## Activity
Copy the records below exactly, starting at the line that contains "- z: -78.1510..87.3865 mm" and ending at the line that contains "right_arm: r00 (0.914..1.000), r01"; leave out any pictures.

## Supplied information
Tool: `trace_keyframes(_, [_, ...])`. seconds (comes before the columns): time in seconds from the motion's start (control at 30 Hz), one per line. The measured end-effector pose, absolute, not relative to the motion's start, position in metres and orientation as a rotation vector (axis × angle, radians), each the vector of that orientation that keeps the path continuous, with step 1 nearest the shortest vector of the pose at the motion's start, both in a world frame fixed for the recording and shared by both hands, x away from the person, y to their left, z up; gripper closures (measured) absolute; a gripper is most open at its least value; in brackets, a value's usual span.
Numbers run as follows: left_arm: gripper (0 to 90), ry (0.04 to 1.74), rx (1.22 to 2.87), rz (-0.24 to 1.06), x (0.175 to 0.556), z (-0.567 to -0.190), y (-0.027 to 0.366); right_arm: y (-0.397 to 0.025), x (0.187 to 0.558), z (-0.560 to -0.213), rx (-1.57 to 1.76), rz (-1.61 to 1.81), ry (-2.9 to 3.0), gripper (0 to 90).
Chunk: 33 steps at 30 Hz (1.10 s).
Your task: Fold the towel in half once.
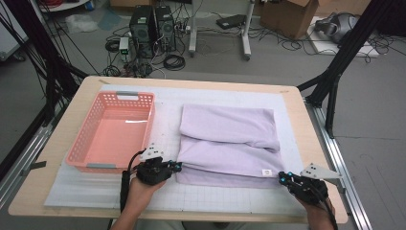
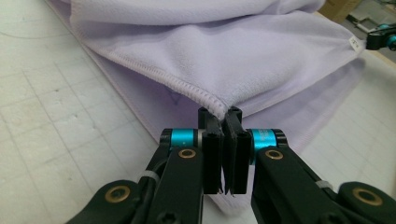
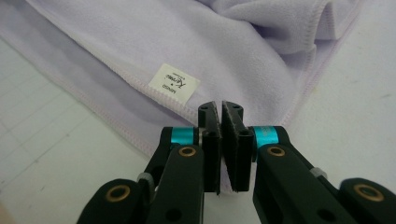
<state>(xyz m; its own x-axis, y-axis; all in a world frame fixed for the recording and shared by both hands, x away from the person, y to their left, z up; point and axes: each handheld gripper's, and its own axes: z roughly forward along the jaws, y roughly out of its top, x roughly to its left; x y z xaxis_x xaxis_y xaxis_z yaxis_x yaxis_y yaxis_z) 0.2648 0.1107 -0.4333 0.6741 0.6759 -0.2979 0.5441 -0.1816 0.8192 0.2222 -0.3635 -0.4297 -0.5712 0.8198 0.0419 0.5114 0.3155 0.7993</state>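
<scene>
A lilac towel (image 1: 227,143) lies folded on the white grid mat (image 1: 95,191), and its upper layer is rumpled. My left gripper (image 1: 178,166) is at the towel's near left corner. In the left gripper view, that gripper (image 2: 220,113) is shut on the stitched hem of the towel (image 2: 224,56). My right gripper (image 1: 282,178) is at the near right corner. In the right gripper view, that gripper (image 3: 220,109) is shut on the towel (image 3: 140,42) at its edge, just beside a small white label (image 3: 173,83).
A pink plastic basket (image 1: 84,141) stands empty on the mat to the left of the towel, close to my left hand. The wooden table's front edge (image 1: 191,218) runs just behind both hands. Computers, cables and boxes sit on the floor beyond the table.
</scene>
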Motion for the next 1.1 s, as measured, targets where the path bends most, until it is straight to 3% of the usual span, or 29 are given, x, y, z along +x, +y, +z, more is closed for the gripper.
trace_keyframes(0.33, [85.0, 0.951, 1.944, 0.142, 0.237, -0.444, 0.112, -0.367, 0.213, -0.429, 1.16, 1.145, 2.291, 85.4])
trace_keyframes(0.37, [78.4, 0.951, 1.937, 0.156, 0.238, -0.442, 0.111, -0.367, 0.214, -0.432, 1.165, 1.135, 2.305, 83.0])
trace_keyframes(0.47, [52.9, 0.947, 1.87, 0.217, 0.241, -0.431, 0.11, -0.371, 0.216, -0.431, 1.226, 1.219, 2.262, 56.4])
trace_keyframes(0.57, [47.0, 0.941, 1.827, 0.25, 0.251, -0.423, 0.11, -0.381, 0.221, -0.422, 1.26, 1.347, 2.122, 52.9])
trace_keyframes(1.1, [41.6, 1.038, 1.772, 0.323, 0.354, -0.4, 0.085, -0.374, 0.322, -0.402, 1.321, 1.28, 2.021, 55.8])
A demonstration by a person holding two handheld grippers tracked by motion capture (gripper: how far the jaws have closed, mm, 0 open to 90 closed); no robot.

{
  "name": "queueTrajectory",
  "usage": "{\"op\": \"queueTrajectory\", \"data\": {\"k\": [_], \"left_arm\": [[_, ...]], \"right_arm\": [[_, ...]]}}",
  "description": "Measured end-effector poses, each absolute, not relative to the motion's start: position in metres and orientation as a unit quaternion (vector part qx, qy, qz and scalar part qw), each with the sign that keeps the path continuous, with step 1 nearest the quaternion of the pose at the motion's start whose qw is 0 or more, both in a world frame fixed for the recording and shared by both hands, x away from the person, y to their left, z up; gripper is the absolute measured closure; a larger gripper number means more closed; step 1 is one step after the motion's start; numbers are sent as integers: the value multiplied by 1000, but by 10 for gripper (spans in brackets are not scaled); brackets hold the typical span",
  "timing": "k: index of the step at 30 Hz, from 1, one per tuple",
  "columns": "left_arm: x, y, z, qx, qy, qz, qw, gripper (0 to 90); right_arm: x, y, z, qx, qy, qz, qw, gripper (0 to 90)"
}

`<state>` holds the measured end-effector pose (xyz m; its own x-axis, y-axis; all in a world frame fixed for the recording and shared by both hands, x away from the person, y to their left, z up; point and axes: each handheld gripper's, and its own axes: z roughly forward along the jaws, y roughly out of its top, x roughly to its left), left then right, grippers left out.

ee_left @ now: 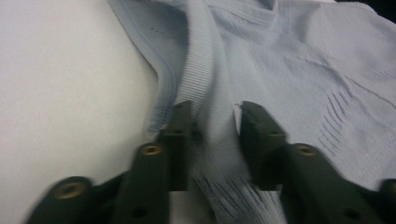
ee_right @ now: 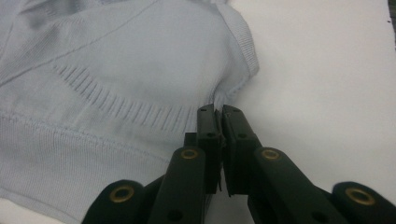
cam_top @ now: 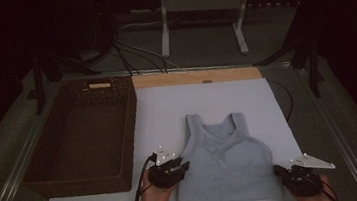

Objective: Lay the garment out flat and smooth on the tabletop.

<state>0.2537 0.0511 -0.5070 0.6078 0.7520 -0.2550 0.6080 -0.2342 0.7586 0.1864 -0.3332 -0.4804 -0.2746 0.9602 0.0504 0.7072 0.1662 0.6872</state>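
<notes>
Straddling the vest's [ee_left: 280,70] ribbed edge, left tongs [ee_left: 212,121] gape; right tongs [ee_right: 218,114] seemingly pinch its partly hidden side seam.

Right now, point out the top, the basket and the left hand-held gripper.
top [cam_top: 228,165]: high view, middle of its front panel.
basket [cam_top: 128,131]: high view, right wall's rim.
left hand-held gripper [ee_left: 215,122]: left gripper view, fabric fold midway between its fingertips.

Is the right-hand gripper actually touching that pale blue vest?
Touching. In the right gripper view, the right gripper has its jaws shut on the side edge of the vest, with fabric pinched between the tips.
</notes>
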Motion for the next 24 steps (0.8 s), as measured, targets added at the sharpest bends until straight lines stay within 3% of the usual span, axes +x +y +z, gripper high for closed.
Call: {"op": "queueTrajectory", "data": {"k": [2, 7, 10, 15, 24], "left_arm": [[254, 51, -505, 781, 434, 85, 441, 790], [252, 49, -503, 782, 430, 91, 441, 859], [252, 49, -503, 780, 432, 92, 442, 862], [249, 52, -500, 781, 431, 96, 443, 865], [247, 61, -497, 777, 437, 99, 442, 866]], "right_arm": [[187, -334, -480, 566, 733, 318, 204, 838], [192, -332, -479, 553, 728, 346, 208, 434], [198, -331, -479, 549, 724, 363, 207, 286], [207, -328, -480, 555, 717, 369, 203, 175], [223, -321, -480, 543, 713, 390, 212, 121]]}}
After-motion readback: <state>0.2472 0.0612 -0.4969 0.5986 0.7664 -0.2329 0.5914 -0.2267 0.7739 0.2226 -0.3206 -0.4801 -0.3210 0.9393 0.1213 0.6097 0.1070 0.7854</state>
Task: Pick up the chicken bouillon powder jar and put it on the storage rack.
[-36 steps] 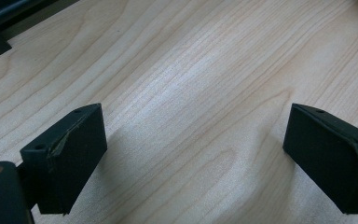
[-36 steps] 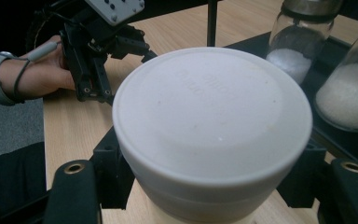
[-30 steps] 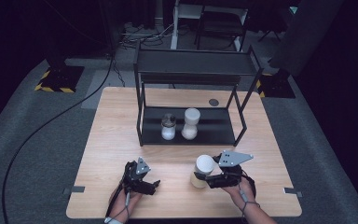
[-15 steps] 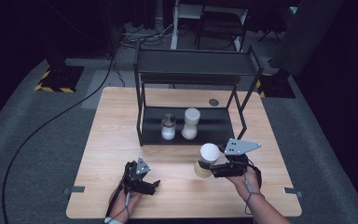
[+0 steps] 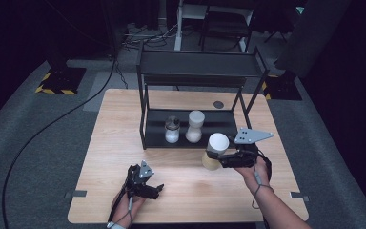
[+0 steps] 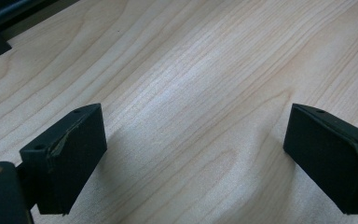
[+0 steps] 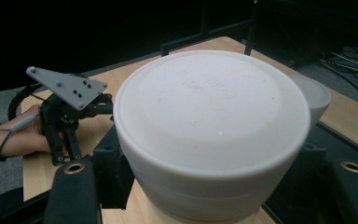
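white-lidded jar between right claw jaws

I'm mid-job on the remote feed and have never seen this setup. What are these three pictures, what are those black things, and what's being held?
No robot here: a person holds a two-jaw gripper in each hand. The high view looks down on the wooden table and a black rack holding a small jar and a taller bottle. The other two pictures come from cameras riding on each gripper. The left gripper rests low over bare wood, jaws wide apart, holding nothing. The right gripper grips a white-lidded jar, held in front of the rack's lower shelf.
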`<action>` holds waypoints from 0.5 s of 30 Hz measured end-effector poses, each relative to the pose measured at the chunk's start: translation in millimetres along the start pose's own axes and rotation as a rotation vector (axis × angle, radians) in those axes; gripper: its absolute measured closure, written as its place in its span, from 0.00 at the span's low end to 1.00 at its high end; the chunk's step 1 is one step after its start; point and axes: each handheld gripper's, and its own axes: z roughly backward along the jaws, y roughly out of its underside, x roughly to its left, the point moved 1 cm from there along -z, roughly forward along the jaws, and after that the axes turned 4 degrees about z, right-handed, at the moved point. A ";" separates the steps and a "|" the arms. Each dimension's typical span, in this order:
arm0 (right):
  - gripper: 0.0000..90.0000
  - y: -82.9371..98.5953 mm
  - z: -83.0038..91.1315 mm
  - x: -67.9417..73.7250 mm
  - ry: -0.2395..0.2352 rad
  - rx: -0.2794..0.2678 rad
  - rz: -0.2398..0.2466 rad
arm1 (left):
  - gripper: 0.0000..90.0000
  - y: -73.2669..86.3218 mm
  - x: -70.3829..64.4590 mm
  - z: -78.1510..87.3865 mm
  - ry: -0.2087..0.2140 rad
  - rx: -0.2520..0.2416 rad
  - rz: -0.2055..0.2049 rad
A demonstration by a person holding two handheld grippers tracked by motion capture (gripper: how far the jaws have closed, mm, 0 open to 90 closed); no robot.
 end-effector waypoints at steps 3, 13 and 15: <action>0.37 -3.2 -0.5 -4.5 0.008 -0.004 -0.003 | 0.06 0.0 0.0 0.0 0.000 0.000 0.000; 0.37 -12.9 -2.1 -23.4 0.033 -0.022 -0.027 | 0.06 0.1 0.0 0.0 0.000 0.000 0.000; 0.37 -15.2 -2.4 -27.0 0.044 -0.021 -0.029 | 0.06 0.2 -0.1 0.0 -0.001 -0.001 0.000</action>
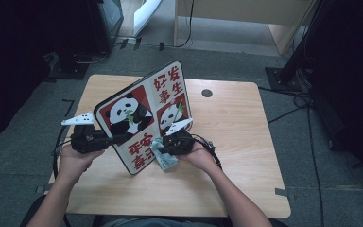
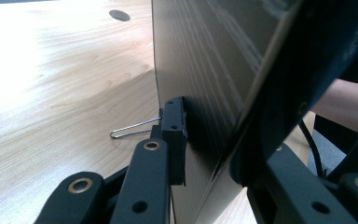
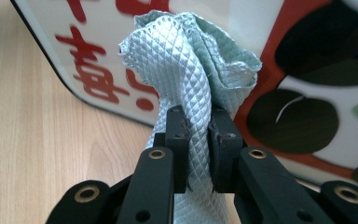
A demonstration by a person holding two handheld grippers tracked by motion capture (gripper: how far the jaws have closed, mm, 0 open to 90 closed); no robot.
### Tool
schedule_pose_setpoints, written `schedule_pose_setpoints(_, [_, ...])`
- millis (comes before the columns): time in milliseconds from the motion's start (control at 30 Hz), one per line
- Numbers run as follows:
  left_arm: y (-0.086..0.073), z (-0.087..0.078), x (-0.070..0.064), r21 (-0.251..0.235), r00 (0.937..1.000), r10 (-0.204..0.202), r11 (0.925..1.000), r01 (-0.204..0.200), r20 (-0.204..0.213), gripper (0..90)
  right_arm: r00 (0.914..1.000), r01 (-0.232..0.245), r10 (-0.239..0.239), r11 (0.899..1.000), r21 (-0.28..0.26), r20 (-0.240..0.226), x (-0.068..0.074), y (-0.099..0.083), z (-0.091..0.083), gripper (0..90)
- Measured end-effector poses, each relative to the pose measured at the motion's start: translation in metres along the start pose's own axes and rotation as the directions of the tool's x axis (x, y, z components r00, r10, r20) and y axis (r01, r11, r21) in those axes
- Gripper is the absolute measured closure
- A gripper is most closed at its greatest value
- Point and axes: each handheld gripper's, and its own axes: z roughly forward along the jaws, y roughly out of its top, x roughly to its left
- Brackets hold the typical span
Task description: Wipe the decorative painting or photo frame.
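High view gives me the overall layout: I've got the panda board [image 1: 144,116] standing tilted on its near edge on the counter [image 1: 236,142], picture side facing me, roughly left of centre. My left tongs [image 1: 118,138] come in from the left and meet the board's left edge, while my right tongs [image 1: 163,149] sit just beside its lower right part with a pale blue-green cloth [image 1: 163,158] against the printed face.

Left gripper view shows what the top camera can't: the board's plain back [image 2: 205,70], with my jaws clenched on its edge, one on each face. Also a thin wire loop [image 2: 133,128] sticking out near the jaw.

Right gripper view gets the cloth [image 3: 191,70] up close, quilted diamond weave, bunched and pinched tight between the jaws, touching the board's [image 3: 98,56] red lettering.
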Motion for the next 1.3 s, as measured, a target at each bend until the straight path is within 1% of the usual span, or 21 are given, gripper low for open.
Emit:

## Response area
  - z: -78.1510..87.3865 mm
  - ry: -0.2087..0.2140 rad
  - rx: -0.2520..0.2416 rad
  - rz: -0.2055..0.2049 rad
A demonstration by a person holding two handheld grippers tracked by motion capture (gripper: how far the jaws have closed, mm, 0 open to 90 closed); no robot.
 end-effector waypoints at steps 3, 13 and 15: <action>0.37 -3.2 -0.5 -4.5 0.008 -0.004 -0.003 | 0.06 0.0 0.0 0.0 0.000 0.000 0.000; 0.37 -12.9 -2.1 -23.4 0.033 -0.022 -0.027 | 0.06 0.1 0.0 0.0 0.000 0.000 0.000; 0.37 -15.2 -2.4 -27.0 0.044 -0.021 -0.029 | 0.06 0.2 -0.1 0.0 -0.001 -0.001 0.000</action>
A demonstration by a person holding two handheld grippers tracked by motion capture (gripper: how far the jaws have closed, mm, 0 open to 90 closed); no robot.
### Tool
schedule_pose_setpoints, written `schedule_pose_setpoints(_, [_, ...])`
- millis (comes before the columns): time in milliseconds from the motion's start (control at 30 Hz), one per line
- Numbers run as follows:
  left_arm: y (-0.086..0.073), z (-0.087..0.078), x (-0.070..0.064), r21 (-0.251..0.235), r00 (0.937..1.000), r10 (-0.204..0.202), r11 (0.925..1.000), r01 (-0.204..0.200), r20 (-0.204..0.213), gripper (0..90)
  right_arm: r00 (0.914..1.000), r01 (-0.232..0.245), r10 (-0.239..0.239), r11 (0.899..1.000), r21 (-0.28..0.26), r20 (-0.240..0.226), x (-0.068..0.074), y (-0.099..0.083), z (-0.091..0.083), gripper (0..90)

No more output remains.